Despite PLA Benefits, ABC Embarks on Anti-PLA Campaign
Associated Builders and Contractors (ABC) is launching a new campaign against Project Labor Agreements (PLAs) even as studies show their benefits, and the Biden administration touts their importance. President Biden wants to use PLAs to build back infrastructure as part of the American Jobs Plan.
What is a Project Labor Agreement?
A PLA, or Project Labor Agreement, is a collective bargaining agreement that applies to a specific construction project and lasts for the duration of the project. Contractors can still hire from their existing workforce or use any apprentices as long as they pay them a prevailing wage.
Prevailing wage laws protect communities and workers from unscrupulous contractors' low-balling bids on taxpayer-funded construction projects by setting wage rates to the local or prevailing standard. Contractors who do not hold themselves to Project Labor Agreements are able to cut corners to bid impossibly low on projects because they are not obligated to pay any sort of standard wage or offer their workers benefits.
PLAs also protect taxpayers by eliminating costly delays due to labor conflicts or shortages of skilled workers.
Associated Builders and Contractor's Arguments Fall Flat
Associated Builders and Contractors is waging a "six-figure" campaign to lobby government officials against the benefits of PLAs.

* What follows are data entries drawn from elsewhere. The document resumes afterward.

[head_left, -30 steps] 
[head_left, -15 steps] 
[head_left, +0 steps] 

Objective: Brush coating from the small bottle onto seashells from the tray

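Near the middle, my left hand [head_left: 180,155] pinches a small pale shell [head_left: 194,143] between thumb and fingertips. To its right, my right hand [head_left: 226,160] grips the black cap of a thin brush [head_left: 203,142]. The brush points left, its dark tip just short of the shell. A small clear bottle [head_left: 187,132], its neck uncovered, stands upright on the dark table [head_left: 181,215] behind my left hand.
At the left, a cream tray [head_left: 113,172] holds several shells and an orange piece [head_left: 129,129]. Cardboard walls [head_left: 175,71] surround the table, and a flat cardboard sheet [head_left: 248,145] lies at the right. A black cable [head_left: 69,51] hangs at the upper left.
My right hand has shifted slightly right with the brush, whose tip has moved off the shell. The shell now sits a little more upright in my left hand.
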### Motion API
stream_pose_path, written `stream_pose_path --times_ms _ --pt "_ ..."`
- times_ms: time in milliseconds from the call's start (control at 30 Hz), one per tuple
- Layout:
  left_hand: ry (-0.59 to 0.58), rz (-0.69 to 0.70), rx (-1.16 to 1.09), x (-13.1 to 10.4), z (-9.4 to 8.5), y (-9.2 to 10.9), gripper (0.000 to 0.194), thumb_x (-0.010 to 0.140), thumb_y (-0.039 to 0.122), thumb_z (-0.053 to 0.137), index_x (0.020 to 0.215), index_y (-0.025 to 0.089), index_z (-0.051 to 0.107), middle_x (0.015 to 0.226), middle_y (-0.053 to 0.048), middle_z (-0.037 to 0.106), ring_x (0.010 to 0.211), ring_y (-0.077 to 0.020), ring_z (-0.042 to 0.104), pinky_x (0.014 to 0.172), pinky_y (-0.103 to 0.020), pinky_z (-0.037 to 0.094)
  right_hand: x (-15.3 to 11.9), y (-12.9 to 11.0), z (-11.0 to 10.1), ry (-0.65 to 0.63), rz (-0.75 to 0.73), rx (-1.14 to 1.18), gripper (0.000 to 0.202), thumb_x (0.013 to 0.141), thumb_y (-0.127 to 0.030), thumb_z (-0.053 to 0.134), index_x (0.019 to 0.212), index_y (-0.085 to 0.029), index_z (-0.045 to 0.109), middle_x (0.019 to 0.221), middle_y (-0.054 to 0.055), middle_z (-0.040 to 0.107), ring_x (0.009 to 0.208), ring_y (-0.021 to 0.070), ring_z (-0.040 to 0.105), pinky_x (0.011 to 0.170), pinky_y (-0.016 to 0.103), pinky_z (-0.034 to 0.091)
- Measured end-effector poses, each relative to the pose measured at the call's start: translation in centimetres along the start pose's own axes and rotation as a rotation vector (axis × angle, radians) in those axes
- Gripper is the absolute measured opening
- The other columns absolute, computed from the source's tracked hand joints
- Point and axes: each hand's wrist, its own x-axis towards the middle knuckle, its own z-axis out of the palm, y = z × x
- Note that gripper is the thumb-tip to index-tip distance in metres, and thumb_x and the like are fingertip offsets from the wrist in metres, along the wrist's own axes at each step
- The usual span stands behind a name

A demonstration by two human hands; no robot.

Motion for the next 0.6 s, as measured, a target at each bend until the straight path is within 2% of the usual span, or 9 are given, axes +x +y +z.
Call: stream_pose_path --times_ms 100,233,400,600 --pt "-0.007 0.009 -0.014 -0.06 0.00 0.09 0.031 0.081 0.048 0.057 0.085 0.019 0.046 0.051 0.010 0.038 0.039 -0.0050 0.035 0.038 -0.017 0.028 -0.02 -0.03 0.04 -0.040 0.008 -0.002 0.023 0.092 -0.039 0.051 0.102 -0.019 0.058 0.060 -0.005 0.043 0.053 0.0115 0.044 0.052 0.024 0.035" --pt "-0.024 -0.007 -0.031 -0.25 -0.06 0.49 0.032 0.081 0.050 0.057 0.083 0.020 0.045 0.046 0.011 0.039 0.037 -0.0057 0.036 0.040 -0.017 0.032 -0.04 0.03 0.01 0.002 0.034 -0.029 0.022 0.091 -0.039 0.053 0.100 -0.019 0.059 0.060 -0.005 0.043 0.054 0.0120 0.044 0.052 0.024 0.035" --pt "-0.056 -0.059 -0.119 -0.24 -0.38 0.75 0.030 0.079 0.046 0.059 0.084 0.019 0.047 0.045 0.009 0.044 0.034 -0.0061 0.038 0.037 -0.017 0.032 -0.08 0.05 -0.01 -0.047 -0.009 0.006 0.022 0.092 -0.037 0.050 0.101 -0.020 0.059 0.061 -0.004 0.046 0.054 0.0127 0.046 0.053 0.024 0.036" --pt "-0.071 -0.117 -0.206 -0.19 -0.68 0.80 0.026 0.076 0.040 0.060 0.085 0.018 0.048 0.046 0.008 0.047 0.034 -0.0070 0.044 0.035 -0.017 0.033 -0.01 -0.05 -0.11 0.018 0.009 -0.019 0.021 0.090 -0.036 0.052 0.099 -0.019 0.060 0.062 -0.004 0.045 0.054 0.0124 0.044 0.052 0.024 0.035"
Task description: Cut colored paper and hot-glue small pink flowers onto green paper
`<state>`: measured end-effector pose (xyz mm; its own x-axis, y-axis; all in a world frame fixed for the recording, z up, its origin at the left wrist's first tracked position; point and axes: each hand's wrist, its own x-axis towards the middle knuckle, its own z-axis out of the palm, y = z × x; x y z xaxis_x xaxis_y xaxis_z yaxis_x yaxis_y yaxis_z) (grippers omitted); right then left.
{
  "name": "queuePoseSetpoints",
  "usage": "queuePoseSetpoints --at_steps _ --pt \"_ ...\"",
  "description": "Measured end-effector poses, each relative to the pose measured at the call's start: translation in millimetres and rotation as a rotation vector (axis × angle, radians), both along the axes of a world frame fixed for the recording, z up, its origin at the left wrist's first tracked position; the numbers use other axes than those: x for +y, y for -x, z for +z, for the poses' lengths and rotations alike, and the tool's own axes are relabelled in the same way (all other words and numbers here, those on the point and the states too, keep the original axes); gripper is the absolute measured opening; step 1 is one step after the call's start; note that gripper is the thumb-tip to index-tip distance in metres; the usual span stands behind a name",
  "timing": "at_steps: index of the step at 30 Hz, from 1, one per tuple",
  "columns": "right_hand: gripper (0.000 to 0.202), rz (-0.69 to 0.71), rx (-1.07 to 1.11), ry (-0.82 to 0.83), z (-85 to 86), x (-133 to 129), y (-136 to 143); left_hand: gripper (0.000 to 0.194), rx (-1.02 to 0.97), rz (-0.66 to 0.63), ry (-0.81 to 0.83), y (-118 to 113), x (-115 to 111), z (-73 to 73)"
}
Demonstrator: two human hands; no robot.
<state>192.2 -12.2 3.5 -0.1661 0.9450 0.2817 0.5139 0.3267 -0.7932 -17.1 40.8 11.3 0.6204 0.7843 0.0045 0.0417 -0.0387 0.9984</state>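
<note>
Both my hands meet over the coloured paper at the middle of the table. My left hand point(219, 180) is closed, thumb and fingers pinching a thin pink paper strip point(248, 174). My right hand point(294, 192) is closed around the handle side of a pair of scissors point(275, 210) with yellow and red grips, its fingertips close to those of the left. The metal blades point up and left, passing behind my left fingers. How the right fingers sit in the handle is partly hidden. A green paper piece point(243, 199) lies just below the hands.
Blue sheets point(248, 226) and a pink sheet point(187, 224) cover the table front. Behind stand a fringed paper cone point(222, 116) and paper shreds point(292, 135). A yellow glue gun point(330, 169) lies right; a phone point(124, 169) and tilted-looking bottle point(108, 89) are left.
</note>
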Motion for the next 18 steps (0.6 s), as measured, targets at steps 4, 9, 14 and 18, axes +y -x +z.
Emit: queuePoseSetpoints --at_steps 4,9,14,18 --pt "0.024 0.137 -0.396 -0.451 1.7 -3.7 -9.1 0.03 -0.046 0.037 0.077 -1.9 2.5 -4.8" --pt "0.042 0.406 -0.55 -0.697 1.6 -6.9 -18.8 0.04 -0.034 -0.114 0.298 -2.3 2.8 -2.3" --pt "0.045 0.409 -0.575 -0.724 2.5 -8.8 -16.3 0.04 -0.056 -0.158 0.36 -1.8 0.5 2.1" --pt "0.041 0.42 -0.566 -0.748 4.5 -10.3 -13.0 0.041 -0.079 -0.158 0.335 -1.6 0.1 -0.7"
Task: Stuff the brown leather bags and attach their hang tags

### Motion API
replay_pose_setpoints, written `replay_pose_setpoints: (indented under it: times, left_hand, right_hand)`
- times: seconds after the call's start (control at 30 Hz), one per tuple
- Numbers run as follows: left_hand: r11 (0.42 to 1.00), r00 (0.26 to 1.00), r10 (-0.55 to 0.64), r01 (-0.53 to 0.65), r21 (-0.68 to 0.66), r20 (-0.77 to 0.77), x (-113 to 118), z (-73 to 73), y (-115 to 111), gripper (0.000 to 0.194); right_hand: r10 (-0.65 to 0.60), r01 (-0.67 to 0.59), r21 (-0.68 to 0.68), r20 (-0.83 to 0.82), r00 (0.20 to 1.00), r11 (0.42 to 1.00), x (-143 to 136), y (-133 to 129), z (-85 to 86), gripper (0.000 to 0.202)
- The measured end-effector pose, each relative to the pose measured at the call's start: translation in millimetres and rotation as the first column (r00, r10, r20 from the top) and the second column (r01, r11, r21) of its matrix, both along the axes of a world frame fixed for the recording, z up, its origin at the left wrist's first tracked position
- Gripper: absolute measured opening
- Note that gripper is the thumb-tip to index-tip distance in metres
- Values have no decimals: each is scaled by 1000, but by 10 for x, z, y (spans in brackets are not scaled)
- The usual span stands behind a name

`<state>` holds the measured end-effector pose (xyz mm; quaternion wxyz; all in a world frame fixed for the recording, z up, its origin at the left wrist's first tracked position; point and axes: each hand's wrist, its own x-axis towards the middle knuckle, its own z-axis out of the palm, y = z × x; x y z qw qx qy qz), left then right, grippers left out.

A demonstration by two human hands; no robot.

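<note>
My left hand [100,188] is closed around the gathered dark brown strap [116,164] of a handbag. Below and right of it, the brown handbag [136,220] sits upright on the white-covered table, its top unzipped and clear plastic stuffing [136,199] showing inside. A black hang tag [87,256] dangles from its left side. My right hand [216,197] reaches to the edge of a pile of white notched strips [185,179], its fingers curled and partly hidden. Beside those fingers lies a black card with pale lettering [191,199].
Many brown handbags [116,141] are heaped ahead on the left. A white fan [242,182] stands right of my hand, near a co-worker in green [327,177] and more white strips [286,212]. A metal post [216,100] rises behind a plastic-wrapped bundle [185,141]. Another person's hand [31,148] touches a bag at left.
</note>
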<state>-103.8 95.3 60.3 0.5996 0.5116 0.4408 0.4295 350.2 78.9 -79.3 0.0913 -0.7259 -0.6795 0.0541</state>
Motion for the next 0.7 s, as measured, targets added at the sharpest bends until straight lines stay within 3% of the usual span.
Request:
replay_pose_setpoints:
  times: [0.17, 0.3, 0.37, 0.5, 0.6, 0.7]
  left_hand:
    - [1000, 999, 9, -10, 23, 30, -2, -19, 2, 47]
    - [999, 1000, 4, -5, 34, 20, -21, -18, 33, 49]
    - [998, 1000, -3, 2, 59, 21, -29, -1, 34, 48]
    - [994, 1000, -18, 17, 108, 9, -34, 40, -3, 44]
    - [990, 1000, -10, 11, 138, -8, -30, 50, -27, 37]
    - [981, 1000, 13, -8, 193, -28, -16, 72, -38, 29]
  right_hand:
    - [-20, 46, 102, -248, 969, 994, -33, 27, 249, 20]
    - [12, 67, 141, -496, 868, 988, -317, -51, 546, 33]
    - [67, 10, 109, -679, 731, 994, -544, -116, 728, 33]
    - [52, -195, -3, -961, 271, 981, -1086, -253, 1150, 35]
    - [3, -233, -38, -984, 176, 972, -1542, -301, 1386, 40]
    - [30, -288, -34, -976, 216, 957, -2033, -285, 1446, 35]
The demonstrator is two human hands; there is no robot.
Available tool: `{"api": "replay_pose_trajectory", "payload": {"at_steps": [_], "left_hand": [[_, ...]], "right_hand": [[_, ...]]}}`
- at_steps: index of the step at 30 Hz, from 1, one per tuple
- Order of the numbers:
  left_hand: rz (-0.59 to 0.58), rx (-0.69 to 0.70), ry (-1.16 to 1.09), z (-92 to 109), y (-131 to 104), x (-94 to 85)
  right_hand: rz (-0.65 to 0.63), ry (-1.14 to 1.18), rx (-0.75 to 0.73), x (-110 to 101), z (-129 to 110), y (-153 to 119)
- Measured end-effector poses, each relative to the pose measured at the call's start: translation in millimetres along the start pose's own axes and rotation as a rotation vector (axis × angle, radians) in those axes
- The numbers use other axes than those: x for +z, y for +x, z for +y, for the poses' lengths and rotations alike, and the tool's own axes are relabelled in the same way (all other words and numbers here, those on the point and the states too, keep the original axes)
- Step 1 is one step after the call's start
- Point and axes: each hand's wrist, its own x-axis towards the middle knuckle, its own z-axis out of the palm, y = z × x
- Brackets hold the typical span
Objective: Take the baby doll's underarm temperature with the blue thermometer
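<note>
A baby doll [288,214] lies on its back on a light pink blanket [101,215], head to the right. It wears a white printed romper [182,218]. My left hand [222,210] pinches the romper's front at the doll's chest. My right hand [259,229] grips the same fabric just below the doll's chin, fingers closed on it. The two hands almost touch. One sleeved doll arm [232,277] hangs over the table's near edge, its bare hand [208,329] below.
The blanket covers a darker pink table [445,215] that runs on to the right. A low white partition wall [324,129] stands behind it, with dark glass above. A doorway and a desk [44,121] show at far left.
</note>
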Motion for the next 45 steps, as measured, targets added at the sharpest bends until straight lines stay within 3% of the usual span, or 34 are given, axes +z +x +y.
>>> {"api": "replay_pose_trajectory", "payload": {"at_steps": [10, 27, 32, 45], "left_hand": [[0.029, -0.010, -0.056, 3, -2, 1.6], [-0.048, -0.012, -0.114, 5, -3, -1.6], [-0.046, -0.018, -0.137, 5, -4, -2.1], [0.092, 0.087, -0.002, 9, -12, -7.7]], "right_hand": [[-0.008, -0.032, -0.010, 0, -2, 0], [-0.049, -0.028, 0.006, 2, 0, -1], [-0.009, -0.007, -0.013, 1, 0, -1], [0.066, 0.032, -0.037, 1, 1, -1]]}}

The ABC and its new campaign, which is funded by construction employers, argues against the benefits of PLAs, but ignores key elements of why PLAs are actually more beneficial to the bottom line.
In Project Labor Agreements: An Exploratory Study, Daniel Rounds of the University of California Institute for Labor and Employment says, “Although the workers in construction projects with PLAS may be paid higher wages than workers in non-union projects, much evidence suggests that in the long run, using highly skilled workers with clear-cut rules in Project Labor Agreements will save money.”
Associated Builders and Contractor's Misinformation Campaign
The ABC incorrectly portrays PLAs as beneficial only to union workers and claims the projects will be forced to use union contractors. However, this is simply not true. Non-union contractors can also bid on the projects so long as they agree to the wages, benefits and other conditions specified in the contract. "PLAs always specify that workers be paid at least the minimum prevailing wage for the area," says construction attorney G.M. Heitman with Nason Yeager, "and contractors should include those rates in their bids if they don’t usually pay that much on projects."
PLAs: the Answer to Labor Shortage
The truth about the labor shortage is that workers are fed up with working for low-wages. And by not accepting low paying jobs, they are standing up for themselves by saying "no." Heidi Shierholz, senior economist and director of policy at the Economic Policy Institute explains, “Employers post their too-low wages, can’t find workers to fill jobs at that pay level, and claim they’re facing a labor shortage.” Anne Lowery, staff writer at the Atlantic, expounds on the subject, "Workers aren’t going to take jobs making less than they were before the pandemic, nor are they going to go do a more dangerous job for the same hourly wage. Those expecting higher-paying jobs to be available in the near future also aren’t going to take a job paying less."
When utilized, PLAs supply skilled and trained labor to contractors struggling to fill jobs. The Laborers’ International Union of North America says that a PLA, "allows project owners and contractors to take advantage of highly-trained and more productive craft labor supported by $600 million of annual investments in state-of-the-art training programs."
The misinformation given by the ABC again is short sighted when it falls to worker pay. The ABC says that it is unfair to non union members that they have to pay into the union if they want to work on PLA jobsites. According to the ABC, an estimated 20% of each paycheck goes to these fees. Research shows that The International Brotherhood of Electrical Workers local 45 dues are 1.25% of base pay and $20-$39 a month depending on type of membership demonstrating that the ABC estimate is grossly inflated. Additionally, the Bureau of Labor Statistics reports that on average, workers covered by PLAs earn almost 20% more than non-union sectors.
"The real solution [to the labor shortage] is to restore the power and reach of the unions, raise wages to attract more workers, and grow the only proven way to develop the necessary skilled labor—apprenticeship programs funded by employers and jointly administered by unions and employers," says Ross Eisenbray of the Economic Policy Institute.
ABC's Campaign Hides the Truth
Richard Trumka, president of The American Federation of Labor and Congress of Industrial Organizations, said earlier this year that, “half the workforce said they would join a union today if given the opportunity because they know that without the power of a union, workers are helpless.” Therein lies the ABC's true agenda, to limit the workers accessibility to the benefits that PLAs provide by denying them opportunity. The objective of the ABC's campaign of misinformation is to squash organized labor's message and hide the truth from the workers; that Project Labor Agreements guarantee the wages and benefits that workers deserve.